TASK DESCRIPTION: Transcribe the whole listing below. Pictures do not go in the copy.

++++++++

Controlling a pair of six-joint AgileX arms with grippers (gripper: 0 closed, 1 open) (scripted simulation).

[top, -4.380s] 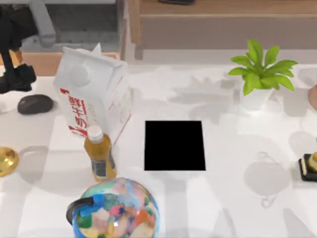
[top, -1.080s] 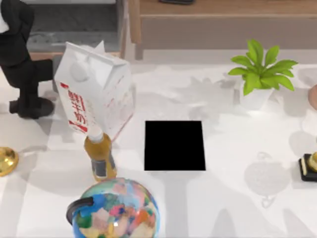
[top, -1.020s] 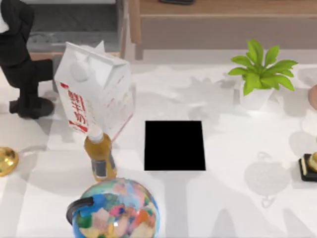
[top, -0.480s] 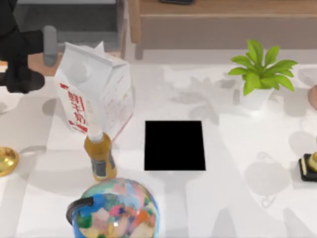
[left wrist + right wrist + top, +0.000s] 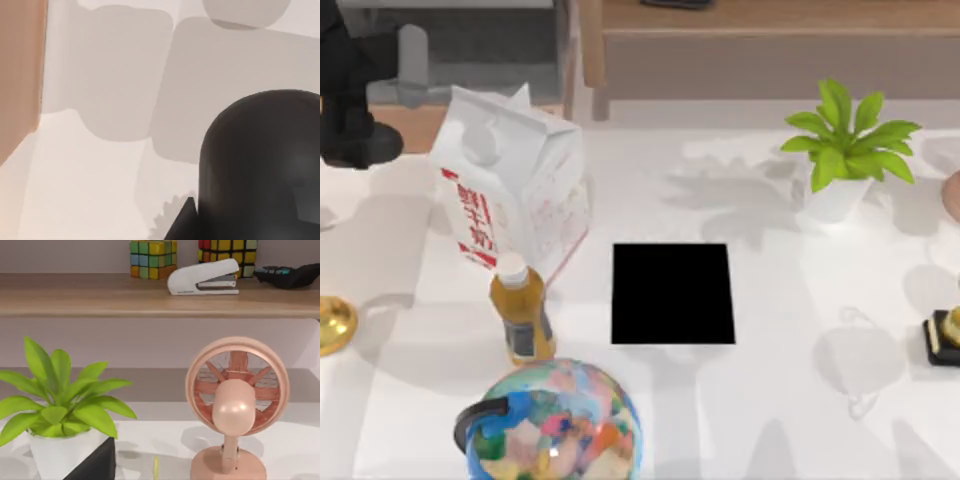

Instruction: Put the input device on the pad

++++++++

RESPONSE TO THE EXERCISE:
Controlling a pair of six-joint AgileX arms with grippers (gripper: 0 closed, 1 open) (scripted simulation).

[top, -4.380s] 
[top, -1.080s] 
[top, -1.020s] 
[top, -0.480s] 
[left wrist + right wrist + top, +0.000s] 

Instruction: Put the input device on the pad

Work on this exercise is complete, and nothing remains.